__About this exercise__: Among the lines below, keep only those from the one containing "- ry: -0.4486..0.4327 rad" through the one containing "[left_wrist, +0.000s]", and reproduce them exactly.

__Available data__:
*****

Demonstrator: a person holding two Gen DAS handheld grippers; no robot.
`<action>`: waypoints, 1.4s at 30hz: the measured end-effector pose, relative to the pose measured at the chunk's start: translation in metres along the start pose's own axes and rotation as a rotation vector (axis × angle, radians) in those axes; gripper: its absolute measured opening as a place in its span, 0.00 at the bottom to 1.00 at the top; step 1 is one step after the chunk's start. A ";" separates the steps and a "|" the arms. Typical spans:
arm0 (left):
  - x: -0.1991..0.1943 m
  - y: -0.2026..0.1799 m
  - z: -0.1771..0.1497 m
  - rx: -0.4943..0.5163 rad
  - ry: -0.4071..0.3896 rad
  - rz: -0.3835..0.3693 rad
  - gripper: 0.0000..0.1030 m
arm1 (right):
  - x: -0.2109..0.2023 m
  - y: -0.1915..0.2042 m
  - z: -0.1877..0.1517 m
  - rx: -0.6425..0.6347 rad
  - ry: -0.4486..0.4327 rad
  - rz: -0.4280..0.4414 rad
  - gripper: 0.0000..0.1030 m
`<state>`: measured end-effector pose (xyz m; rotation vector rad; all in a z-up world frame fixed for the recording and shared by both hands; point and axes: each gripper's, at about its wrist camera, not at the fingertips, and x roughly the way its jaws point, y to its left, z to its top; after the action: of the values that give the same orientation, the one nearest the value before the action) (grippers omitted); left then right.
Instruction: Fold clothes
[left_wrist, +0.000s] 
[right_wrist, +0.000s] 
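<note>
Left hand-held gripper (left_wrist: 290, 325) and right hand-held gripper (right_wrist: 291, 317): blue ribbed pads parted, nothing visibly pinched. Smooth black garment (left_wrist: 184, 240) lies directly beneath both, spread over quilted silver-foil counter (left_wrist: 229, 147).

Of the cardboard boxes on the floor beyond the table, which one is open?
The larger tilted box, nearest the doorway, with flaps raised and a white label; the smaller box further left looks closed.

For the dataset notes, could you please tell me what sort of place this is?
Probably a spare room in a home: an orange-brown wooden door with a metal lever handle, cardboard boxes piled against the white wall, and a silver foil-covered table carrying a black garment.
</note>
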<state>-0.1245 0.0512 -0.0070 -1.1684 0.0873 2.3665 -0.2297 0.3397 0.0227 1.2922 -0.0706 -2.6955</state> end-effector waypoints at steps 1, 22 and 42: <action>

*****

__Task solution__:
  - ry: -0.4486..0.4327 rad
  - rz: -0.4280..0.4414 rad
  - gripper: 0.0000..0.1030 m
`<state>`: measured end-effector pose (xyz m; rotation vector rad; all in a z-up world frame fixed for the recording and shared by both hands; point and axes: each gripper's, at about its wrist camera, not at the fingertips, and x roughly the way its jaws point, y to its left, z to its top; after the action: of the values that give the same orientation, the one nearest the value before the action) (grippers omitted); left then right.
Instruction: Fold clothes
[left_wrist, +0.000s] 

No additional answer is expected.